## THE PROBLEM
The required answer is the data below, restated word for word with images omitted.

## DATA BELOW
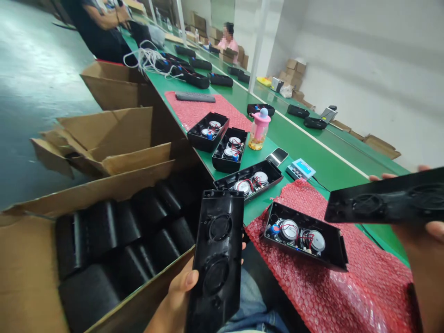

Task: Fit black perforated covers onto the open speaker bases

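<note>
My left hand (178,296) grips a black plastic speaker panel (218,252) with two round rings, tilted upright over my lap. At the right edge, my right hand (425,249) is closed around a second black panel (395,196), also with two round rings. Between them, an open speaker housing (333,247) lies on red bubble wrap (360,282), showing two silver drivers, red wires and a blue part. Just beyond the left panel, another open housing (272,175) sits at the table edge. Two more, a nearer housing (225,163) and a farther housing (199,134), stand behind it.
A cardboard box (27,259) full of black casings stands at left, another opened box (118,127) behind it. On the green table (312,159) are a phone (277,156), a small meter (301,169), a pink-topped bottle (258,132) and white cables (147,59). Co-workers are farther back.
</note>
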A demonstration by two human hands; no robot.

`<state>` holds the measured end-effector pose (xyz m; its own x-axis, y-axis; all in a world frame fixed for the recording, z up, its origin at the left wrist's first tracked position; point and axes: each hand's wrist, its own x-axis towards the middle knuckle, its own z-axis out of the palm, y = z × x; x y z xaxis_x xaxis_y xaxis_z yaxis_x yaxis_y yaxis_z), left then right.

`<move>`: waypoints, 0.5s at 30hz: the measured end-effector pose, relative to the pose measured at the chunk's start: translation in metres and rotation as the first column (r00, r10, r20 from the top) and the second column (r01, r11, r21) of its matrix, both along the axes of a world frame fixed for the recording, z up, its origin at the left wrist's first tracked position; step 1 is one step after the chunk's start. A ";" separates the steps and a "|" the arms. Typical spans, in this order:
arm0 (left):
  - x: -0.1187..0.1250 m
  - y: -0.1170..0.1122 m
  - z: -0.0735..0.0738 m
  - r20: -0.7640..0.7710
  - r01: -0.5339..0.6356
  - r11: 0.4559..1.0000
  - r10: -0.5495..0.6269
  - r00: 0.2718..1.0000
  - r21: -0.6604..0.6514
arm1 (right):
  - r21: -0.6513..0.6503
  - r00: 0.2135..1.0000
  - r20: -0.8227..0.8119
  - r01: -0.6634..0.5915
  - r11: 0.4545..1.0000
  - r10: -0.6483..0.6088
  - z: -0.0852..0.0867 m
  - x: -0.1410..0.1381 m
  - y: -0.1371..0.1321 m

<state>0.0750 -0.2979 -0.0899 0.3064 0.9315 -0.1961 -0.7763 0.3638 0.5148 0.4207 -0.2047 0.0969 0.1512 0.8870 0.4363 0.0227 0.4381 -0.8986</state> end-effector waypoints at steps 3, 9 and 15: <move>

## RESPONSE TO THIS TASK
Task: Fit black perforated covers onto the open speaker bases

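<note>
My left hand (178,296) grips a black plastic speaker panel (218,252) with two round rings, tilted upright over my lap. At the right edge, my right hand (425,249) is closed around a second black panel (395,196), also with two round rings. Between them, an open speaker housing (333,247) lies on red bubble wrap (360,282), showing two silver drivers, red wires and a blue part. Just beyond the left panel, another open housing (272,175) sits at the table edge. Two more, a nearer housing (225,163) and a farther housing (199,134), stand behind it.
A cardboard box (27,259) full of black casings stands at left, another opened box (118,127) behind it. On the green table (312,159) are a phone (277,156), a small meter (301,169), a pink-topped bottle (258,132) and white cables (147,59). Co-workers are farther back.
</note>
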A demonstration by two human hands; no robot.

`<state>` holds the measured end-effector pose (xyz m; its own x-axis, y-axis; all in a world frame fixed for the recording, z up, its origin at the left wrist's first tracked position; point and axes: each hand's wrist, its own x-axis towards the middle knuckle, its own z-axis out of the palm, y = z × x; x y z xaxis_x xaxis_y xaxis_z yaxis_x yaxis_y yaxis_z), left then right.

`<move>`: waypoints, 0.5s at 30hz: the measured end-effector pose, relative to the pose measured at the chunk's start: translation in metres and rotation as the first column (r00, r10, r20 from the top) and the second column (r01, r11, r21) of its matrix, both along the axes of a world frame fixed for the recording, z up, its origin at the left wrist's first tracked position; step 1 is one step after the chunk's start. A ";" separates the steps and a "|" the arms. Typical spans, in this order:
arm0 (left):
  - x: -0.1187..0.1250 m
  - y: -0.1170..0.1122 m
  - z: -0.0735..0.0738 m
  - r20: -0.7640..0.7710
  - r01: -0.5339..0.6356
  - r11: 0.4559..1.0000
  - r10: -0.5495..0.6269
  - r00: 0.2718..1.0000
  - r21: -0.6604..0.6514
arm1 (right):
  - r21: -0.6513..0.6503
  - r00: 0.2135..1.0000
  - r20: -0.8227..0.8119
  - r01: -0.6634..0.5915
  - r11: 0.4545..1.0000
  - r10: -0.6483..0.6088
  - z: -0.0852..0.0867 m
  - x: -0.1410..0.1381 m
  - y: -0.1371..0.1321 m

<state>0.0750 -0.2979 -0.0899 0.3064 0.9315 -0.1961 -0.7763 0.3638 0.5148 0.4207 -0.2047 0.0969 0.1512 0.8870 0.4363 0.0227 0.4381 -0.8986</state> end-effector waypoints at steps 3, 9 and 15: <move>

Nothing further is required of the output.